National core CPI in Japan rose 2.2%, below the 2.3% year-on-year for January expected. The unemployment rate in January ticked up to 3.6%, compared to an expected steady rate of 3.4%. Household spending fell 5.1% in January year-on-year.
Industrial production month-on-month jumped 4.0%, well above an expected gain of 2.7% and retail sales fell 2.0%, compared to a forecast of down 1.3% year-on-year.
On the New York Mercantile Exchange, crude oil for April delivery jumped 1.55% to $48.92 a barrel.
Overnight, crude Oil prices fell sharply on Thursday erasing all of February's gains as the price approaches a 52-week low.

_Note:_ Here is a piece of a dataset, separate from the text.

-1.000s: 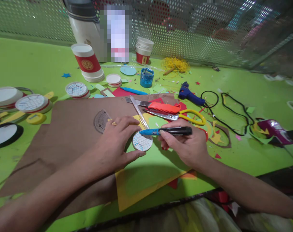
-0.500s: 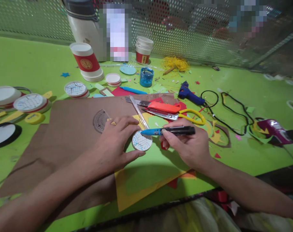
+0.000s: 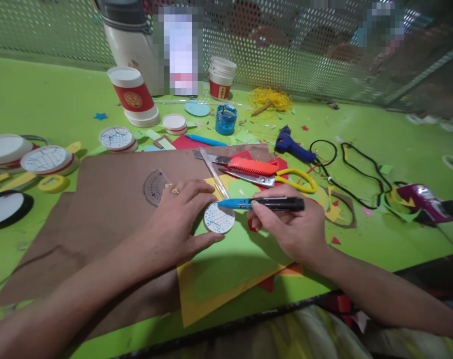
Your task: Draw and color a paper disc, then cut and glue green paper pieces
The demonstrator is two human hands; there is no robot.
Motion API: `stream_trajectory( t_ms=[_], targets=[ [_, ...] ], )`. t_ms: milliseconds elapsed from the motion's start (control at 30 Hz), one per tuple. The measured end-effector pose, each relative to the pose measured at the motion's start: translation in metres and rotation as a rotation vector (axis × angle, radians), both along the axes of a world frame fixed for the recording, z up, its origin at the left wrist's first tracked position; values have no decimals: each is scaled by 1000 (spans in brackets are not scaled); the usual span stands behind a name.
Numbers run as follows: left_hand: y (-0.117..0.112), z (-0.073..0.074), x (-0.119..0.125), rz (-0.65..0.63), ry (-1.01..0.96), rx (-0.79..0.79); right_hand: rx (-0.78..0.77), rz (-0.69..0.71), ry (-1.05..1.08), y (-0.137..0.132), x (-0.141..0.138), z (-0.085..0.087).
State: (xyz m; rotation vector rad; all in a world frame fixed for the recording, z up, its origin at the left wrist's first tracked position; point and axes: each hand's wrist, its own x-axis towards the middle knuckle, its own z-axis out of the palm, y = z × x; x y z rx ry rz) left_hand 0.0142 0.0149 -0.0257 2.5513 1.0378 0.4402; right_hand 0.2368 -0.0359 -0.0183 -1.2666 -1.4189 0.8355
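- In the head view, the person's left hand (image 3: 181, 214) curves around the left side of a small white disc (image 3: 219, 219), index finger at its far rim and thumb near its close rim, holding it between them
- The right hand (image 3: 297, 224) grips a blue-and-black marker (image 3: 275, 203) between thumb and fingers, the blue end over the disc's far edge; its nib is too small to tell whether it touches
- The disc, ruled with lines and dotted blue, lies on a green sheet (image 3: 241, 249) between the hands, inward from the near edge of the tabletop (image 3: 417, 144)
- A yellow sheet (image 3: 191, 311) shows under the green one, towards that near edge, and a brown sheet (image 3: 110, 199) spreads to the left with a protractor (image 3: 154, 188) beside the left hand
- Just beyond the right hand lie yellow-handled scissors (image 3: 297, 180) and an orange utility knife (image 3: 252, 166), a clear pen (image 3: 214, 172) crossing its blade
- Two patterned cup pieces (image 3: 116, 138) sit by the brown sheet's far left corner
- Towards the tabletop's far edge stand a blue jar (image 3: 225, 121) and a red-banded cup (image 3: 132, 99)
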Motion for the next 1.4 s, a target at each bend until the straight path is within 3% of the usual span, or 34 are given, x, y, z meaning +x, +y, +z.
stream_trajectory(
  t_ms=[1000, 1233, 1400],
  targets=[
    [1, -2, 1, -3, -35, 3, -10, -2, 40, 1, 0, 3],
    [-9, 3, 0, 74, -60, -54, -101, 4, 24, -2, -6, 4],
    [-15, 12, 0, 147, -44, -156, -112, -67, 96, -4, -13, -8]
  ],
)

The precipitous drop in crude on Thursday came one day after the Energy Information Administration (EIA) said in its weekly report that U.S. crude oil inventories rose by 8.4 million barrels last week.
The increase more than doubled its forecasts of a 4.0 million barrel weekly spike. In Cushing, Oklahoma, storage increased from 46.3 million barrels to 48.7 million -- the highest level in over a year.
The U.S. Consumer Price Index (CPI) fell 0.7% in January, above estimates of a 0.6% decline. The drop in inflation was the largest decline since December, 2008. The CPI, which slipped 0.3 percent in December, experienced a decline for the third straight month.
On Wednesday, crude oil rose above $50 a barrel as Saudi Arabia oil minister Ali al-Naimi told reporters that oil markets had settled down after a prolonged period of volatility. Naimi's reassuring comments on global oil demand outweighed the negative data.
On the Intercontinental Exchange (ICE) Thursday, Brent crude for April delivery fell 1.78% or 1.10 points to $60.53 a barrel. The drop reversed a previous gain on Wednesday when Brent neared $62 a barrel.